Suite à la proposition du PTB, la lutte contre le racisme et les discriminations avance clairement à la ville de Bruxelles.
Nous avons obtenu deux avancées importantes.
Bruxelles-Ville adhère à la coalition Européenne des Villes contre le racisme (ECCAR).
Et un guichet de plaintes sera créé pour faciliter les démarches des victimes de discriminations.
Le PTB déplore que la majorité n’ait pas voulu mettre fin à la discrimination des femmes portant le foulard dans ses services.

Bruno Bauwens, conseiller communal à la Ville de Bruxelles, se félicite de la mise en place d’un “guichet des plaintes” (relais des plaintes des citoyens): “Neuf victimes sur dix ne signalent pas la discrimination dont ils sont victimes. Et il y a une raison à cela: en 2014, le Centre interfédéral pour l'égalité des chances a ouvert pas moins de 764 dossiers et pourtant, vous pouvez compter les condamnations sur les doigts d'une main.”

Si ce guichet est un réel pas en avant, la version qui a finalement été votée ne va pas encore assez loin. Bruno Bauwens s’explique: “Dans la version proposée par le PTB: il était question de lutter contre les discriminations telles qu’elles existent aujourd’hui dans les structures de la ville qui prévoient dans leur règlement intérieurs l’interdiction du port de signes convictionnels”. 

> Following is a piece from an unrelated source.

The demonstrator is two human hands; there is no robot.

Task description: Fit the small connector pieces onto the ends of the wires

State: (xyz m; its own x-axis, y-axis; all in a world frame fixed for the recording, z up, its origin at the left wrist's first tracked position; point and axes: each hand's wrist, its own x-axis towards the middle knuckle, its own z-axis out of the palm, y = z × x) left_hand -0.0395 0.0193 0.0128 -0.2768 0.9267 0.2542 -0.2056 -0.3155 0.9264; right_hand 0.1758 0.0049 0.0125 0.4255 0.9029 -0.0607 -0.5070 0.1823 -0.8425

La ville de Bruxelles est le plus grand employeur public de la Région, elle a un rôle à jouer et doit être exemplaire en favorisant activement le pluralisme. Ouvrir ce grand marché du travail aux femmes, cela serait un grand acte d’émancipation. 

 

Pour Bruno Bauwens “C’est une occasion manquée de la part du Collège. Il s’agit du droit à l’emploi et de lutte contre les discriminations à l’embauche. ce qui m’étonne, c’est que cette mesure est défendue dans les programmes d’Ecolo et du PS: pourquoi ne pas l’appliquer quand ils sont au pouvoir?”

 

L’élu de gauche conclut : “Le port du foulard ne compromet pas les services d'une ville ou la liberté des autres. Sur le lieu de travail ou derrière le comptoir, vous devez être jugé sur base de vos compétences et de ce que vous avez en tête, pas de ce que vous avez sur votre tête”.